WHATEVER NOSTALGIC FEELINGS IMAN might have had about her first visit in 20 years to her native Somalia, they were brutally shattered last month when the onetime supermodel arrived in Baidoa, a once lively, picturesque town where she used to spend her summer holidays. "It was always green and full of colorful bazaars and camels walking to market," says Iman, the new bride of rock star David Bowie. "Now it's destroyed. There's nothing, just skeletal men and women literally wearing sacks for clothes. It reminded me of the movie Mad Max. The cars have antiaircraft guns, 12-year-olds carry rifles, and all the houses are riddled with bullet holes."
In New York City to promote additional relief aid for her homeland, Iman Abudulmajid, 37, plans to meet with UN officials and members of Congress and will talk to CNN about airing a documentary about her visit to Somalia. She left her country in 1972 when her diplomat father, fearing persecution under a new regime, took his family into exile in Tanzania. But now that a devastating drought and a chaotic, four-year civil war have claimed more than a million lives in a country of only 7 million, Iman feels compelled to help her people. The world's most media-visible Somali, she began her impassioned effort last June, barely a month after her marriage to Bowie. "As soon as I came back from my honeymoon," explains the slender, stunning 5'9" beauty who quit modeling two years ago, "I approached the BBC and told them I wanted to do a documentary about my return and let the Somali people speak for themselves. People get numbed when they see picture after picture, year in and year out, of people starving. I wanted to show that they are not a nation of beggars—that culture, religion, music and hope are still there."
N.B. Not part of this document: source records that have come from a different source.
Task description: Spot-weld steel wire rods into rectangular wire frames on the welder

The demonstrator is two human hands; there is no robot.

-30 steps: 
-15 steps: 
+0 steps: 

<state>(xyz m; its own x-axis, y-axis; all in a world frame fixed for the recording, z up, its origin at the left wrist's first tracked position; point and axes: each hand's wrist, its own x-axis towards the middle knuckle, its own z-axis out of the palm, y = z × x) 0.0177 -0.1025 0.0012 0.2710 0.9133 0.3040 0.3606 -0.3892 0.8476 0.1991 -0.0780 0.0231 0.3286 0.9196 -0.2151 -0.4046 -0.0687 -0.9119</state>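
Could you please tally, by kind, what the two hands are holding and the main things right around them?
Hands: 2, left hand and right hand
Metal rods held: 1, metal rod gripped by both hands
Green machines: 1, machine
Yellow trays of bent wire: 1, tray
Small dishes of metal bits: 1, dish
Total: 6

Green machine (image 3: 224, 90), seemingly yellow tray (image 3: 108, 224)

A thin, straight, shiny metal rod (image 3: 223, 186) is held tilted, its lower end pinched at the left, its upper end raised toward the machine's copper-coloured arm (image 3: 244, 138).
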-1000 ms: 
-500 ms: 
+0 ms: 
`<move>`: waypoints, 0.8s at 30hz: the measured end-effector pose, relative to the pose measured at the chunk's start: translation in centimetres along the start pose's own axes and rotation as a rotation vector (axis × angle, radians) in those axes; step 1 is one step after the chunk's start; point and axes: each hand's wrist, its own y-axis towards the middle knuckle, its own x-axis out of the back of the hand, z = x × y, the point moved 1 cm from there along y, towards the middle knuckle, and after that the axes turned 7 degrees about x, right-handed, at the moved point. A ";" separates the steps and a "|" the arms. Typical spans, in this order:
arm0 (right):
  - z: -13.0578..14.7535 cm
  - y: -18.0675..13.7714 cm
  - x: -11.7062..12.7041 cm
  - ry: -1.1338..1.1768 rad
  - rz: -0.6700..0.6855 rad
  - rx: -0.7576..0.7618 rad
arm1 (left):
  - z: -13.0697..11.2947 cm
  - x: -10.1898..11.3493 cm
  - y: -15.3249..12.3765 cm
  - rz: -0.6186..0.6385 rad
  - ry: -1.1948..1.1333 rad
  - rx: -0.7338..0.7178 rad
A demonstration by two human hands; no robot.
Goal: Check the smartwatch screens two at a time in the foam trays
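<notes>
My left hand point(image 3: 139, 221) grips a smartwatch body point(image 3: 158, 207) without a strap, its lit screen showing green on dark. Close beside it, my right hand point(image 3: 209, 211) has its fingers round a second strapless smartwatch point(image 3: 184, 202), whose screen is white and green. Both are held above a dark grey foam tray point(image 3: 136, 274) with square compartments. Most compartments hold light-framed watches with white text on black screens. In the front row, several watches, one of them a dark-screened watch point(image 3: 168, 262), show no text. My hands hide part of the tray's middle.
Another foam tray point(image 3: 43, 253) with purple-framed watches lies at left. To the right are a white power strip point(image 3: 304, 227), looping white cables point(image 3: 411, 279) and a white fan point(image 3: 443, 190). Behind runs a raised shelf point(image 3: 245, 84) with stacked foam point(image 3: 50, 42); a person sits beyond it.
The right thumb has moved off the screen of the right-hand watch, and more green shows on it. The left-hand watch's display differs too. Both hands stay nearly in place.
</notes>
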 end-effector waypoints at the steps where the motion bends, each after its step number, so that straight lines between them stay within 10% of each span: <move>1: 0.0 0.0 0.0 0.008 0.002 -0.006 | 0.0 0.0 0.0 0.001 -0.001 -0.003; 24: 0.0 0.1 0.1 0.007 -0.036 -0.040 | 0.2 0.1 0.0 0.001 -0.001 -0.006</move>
The BBC agreed, and last month Iman, now a U.S. citizen, spent 10 anxious, often dangerous days with a camera crew, traveling by plane and car from Baidoa, in the scorched interior, to the embattled coastal capital of Mogadishu, then north to another rural town. Admitting that Bowie was concerned about her safety, Iman says, "David was very supportive. He knew I couldn't live with myself if I didn't go."
Bowie's concern was well founded. Once, while driving with an armed escort on the outskirts of Mogadishu, Iman was caught in cross fire. "You never really expect it until it happens," she says. "At the lime there was a cease-fire in effect. But this had nothing to do with clans fighting or the war. This was just people who had guns, and when young men have guns, that's their ultimate power. From a little argument they had, they started shooting each other. The whole thing look four or five minutes. Just as we were passing, someone got shot and was dead on the road. That's when you start to focus."
At other times, Iman's insistence on seeing firsthand the effects of war and starvation led her to the emotional brink. In Baidoa, she met an uncle she hadn't seen since she was 12. "He recognized me right away," she remembers. "He said, 'Oh, my God. It's been 25 years. I never thought I'd see you again.' " Another time, while visiting a center for severely malnourished children, Iman was suddenly caught in the embrace of a sobbing young mother whose child was dying. "She had numbed her pain so she wouldn't feel and could survive and go on," Iman says. "I asked her a personal question—where was she from?—and that touched her in a particular place."
Another scaring experience occurred when she followed a bus that went around town collecting bodies. "You hear statistics all the time that 20 people died today when actually 200 died," she says. "There is no way of really finding out about what's going on unless you go and do the bag count yourself. For me, that was the worst part. I stopped because I couldn't go through the whole thing. The count was 70 dead that day, and most of the bodies I saw in the sacks were children under 10."
In Mogadishu, Iman silently walked through her family's former home, its bullet-pocked, graffiti-scrawled walls now sheltering three refugee families. It was from there that she fled 20 years ago. At 19, in Kenya as a beginning college student, she was discovered by fashion photographer Peter Beard. When legendary Vogue editor Diana Vreeland first saw the lanky young model al a party in New York City, she said, "Now, that's a neck!" It wasn't long before Iman became a favorite of designers Calvin Klein and Ralph Lauren, earning several million dollars a year. In 1978, at 23, she married pro basketball star Spencer Haywood. Divorced in 1986, they have a daughter, Zulekha, now 13, who lives with Haywood in Detroit and visits her mother at the Bowie home in Lausanne, Switzerland.
Several weeks ago, Iman wrote a $10,000 check to help Red Cross efforts in Somalia. But she also dreams of starting a business-supported foundation within the next year to educate Somali children. "There are no schools open now, and wherever I went the kids asked about the schools," she says. "How scary it must be for kids hearing bombardments and gunshots all the time. The kids are the ones who are dying, psychologically and physically. The world must not forget them."